→ What you have to do
Search the material for "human" and show all lines that contain it.
[[ Extracted records, beginning ]]
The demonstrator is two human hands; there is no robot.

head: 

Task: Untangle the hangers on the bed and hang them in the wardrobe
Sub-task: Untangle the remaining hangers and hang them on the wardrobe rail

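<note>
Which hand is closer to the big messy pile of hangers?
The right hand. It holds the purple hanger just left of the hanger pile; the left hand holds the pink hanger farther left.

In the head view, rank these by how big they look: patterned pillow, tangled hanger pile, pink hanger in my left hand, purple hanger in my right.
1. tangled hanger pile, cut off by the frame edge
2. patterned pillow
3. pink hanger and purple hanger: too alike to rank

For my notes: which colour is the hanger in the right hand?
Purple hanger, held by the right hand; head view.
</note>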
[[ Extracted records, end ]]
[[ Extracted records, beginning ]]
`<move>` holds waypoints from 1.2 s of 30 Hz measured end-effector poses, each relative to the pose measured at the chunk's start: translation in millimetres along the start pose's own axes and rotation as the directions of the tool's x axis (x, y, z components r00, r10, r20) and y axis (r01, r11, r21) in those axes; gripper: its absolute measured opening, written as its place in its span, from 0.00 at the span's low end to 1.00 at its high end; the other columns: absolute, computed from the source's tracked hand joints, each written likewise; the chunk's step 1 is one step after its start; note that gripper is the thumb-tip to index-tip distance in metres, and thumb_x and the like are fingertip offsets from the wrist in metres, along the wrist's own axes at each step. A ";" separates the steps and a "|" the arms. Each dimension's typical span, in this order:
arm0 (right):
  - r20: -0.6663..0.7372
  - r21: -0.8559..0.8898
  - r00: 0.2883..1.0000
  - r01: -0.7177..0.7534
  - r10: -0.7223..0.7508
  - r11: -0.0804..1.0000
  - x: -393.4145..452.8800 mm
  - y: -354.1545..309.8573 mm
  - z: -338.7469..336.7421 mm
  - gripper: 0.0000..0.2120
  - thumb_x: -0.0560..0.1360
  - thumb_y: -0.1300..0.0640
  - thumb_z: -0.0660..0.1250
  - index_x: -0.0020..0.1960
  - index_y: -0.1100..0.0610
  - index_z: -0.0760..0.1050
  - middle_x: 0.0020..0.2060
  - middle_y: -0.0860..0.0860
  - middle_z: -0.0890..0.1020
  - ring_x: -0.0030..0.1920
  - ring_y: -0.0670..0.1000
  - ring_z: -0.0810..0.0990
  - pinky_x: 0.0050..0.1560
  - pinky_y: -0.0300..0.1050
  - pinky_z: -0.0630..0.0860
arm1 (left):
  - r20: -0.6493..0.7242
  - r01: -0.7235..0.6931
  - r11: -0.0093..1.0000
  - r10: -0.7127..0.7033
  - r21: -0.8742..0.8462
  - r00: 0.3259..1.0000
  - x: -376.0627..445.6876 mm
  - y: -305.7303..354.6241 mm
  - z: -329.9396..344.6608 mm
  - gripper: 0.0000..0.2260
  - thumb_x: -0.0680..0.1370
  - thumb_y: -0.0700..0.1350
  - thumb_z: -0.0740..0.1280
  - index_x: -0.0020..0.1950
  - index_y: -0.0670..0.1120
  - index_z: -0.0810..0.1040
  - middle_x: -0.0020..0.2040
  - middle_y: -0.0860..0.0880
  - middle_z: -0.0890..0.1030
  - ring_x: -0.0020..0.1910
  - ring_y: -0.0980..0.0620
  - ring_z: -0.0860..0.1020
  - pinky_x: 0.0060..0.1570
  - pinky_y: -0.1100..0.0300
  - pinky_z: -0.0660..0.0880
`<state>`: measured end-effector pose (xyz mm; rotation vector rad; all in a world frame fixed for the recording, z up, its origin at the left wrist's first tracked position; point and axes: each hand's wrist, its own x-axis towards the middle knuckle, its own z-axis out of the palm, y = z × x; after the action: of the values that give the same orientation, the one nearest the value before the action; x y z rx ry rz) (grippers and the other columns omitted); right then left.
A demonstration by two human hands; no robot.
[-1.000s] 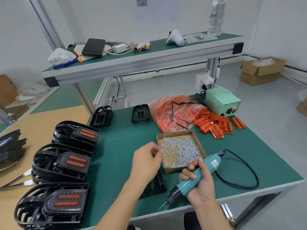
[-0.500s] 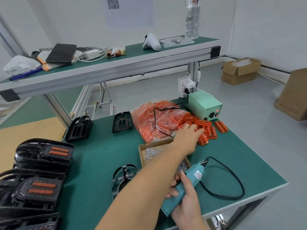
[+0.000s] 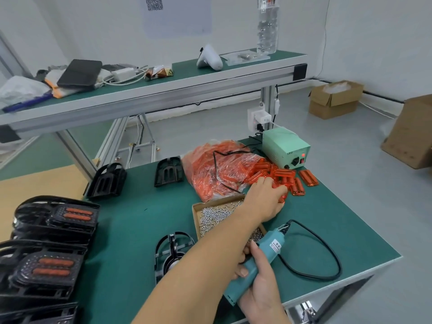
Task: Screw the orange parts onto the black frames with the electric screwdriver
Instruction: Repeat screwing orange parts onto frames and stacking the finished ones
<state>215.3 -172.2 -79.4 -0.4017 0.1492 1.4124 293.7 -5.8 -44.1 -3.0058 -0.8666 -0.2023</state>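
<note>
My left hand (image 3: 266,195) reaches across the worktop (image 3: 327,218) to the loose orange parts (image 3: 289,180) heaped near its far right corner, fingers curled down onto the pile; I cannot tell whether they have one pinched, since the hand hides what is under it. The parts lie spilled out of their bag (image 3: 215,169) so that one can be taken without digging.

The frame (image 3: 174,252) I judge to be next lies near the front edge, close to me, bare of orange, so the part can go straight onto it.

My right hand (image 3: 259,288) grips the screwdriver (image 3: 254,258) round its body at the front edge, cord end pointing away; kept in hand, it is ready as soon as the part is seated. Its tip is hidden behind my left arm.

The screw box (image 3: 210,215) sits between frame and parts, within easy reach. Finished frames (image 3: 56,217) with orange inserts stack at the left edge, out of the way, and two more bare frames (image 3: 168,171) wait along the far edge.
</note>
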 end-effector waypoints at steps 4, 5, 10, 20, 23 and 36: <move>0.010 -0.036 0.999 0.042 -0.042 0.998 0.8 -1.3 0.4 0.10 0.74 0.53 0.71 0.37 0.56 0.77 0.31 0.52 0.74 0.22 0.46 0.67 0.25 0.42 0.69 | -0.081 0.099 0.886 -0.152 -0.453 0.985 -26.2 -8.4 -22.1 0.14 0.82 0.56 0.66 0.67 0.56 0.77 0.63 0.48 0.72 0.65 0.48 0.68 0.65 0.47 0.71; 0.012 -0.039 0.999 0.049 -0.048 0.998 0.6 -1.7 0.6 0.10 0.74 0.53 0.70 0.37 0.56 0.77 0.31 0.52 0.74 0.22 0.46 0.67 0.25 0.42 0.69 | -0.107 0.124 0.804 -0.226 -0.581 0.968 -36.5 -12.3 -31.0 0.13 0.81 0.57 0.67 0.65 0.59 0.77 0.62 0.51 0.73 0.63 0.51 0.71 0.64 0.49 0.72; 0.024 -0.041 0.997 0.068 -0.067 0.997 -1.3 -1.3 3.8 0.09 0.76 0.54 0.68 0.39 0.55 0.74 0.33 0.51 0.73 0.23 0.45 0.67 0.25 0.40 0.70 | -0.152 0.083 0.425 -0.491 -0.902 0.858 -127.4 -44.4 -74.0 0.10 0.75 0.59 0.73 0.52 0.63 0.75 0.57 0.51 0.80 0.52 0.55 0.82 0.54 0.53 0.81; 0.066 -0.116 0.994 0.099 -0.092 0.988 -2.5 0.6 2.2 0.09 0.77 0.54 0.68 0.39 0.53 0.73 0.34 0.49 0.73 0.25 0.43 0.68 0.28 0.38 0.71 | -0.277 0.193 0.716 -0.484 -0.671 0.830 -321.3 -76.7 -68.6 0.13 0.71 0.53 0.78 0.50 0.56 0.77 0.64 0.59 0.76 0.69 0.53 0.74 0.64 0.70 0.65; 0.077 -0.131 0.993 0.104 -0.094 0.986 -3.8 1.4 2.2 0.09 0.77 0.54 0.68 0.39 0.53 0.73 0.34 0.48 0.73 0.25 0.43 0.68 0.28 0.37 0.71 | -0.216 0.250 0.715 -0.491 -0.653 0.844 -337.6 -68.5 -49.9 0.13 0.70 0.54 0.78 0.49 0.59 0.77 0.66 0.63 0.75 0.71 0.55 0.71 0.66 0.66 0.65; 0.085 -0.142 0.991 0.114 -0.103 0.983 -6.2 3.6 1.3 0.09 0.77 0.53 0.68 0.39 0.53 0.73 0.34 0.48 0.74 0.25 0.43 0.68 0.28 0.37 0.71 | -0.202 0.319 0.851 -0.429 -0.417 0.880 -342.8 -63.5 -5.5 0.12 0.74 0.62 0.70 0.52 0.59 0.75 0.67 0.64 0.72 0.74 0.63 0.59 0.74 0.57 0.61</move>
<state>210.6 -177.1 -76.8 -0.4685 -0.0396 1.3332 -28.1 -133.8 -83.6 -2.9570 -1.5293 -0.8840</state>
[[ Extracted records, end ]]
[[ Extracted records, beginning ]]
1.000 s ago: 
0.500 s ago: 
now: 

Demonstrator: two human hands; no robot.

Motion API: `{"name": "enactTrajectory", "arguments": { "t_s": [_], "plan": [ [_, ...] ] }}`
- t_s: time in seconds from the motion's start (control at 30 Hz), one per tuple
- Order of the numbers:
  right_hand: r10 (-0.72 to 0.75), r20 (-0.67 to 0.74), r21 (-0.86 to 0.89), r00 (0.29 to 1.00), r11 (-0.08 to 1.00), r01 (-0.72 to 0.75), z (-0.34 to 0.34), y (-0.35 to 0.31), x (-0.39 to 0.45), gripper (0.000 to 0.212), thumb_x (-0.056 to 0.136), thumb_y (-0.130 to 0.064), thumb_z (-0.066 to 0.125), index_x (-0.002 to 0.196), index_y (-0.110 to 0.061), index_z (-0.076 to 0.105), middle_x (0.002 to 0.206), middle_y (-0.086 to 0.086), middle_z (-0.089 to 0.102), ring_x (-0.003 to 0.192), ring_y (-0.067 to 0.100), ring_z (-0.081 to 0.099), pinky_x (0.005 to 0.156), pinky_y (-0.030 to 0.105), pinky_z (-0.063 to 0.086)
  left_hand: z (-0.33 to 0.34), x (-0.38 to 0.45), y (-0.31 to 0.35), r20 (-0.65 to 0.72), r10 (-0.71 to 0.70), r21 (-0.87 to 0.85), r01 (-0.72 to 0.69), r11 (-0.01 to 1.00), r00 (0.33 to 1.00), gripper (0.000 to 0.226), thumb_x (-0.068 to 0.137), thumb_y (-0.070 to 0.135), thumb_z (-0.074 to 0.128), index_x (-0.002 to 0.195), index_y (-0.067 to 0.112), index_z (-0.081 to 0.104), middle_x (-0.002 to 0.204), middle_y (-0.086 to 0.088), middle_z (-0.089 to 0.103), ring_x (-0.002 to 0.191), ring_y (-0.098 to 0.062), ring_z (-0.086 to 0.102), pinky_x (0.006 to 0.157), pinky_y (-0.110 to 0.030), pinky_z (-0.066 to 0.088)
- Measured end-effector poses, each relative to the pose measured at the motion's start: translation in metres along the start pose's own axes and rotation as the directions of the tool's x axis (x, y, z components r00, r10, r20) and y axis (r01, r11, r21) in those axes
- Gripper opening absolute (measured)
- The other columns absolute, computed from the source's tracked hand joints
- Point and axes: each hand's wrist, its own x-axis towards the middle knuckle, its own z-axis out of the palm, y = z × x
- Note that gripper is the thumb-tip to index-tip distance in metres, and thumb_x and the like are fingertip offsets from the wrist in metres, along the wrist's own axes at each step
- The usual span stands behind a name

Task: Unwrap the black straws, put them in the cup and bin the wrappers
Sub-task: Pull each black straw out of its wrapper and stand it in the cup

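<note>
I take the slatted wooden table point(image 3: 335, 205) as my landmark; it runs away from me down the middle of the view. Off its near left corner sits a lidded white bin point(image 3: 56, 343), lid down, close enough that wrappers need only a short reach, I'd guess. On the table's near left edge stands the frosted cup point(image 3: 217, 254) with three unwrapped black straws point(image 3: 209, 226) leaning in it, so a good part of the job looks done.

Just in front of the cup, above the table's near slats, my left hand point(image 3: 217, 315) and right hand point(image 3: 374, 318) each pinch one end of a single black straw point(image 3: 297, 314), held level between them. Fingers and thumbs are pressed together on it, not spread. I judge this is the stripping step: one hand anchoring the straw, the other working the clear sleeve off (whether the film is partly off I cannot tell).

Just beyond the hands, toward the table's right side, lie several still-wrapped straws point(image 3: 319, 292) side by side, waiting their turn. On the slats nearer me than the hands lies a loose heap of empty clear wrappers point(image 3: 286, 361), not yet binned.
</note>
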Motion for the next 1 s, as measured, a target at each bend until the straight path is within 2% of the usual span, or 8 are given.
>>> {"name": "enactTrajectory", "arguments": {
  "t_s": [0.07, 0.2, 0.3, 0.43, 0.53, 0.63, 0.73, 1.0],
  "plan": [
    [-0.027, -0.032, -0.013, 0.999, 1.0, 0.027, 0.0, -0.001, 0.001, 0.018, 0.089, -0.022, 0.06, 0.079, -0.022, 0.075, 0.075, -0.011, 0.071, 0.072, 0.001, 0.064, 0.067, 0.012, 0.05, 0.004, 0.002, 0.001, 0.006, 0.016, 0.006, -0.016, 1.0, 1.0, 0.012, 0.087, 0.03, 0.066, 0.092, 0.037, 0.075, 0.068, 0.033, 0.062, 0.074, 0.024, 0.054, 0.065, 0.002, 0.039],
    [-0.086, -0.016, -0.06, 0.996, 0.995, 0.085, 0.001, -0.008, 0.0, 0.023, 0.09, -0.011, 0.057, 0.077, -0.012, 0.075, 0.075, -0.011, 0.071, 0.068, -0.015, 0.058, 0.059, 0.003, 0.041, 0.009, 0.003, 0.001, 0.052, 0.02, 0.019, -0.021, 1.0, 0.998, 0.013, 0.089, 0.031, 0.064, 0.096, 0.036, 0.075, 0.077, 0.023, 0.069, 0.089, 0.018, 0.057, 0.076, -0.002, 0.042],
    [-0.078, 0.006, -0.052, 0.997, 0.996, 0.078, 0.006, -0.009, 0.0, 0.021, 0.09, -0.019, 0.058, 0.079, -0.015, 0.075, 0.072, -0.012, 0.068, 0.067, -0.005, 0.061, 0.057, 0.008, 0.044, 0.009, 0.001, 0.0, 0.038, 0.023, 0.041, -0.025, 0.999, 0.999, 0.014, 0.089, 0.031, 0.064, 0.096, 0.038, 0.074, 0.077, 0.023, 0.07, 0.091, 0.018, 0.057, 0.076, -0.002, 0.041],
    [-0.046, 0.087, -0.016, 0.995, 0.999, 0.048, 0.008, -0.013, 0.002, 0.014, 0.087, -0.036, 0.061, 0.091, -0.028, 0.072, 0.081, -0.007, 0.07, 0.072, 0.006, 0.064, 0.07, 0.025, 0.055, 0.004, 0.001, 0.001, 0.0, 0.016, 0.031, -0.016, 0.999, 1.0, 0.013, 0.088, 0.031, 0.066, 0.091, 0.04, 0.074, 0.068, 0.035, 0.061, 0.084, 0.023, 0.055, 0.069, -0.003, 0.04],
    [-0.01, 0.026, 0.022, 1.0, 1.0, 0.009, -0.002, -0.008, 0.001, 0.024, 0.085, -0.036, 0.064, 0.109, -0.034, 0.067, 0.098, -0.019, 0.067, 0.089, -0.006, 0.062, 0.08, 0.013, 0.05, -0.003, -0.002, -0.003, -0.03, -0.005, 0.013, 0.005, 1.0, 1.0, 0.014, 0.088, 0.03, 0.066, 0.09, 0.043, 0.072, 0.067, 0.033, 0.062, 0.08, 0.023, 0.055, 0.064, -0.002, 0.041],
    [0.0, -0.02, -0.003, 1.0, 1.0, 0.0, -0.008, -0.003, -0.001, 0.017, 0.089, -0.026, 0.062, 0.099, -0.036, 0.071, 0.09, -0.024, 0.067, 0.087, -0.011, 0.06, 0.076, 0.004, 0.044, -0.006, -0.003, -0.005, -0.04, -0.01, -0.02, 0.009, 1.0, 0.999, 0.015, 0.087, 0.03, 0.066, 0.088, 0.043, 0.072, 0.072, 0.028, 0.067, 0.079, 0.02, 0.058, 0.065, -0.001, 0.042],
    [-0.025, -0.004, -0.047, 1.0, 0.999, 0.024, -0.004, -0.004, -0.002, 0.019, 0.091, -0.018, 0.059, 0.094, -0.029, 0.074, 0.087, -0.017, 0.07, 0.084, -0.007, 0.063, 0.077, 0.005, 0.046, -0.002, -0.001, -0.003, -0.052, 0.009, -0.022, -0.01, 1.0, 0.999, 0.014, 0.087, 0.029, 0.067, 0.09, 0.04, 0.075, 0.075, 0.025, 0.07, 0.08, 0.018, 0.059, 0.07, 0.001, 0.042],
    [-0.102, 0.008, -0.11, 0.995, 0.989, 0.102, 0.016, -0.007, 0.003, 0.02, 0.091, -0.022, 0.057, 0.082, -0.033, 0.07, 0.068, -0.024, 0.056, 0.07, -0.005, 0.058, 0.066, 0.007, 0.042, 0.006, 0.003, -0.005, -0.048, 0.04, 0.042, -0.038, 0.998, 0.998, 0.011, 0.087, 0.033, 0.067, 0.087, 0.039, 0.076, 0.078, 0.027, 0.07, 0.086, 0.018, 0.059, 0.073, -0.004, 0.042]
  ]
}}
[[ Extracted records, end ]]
→ Expected answer
The demonstrator is two human hands; there is no robot.
A demonstration by two human hands; no robot.
Demonstrator: two human hands; no robot.

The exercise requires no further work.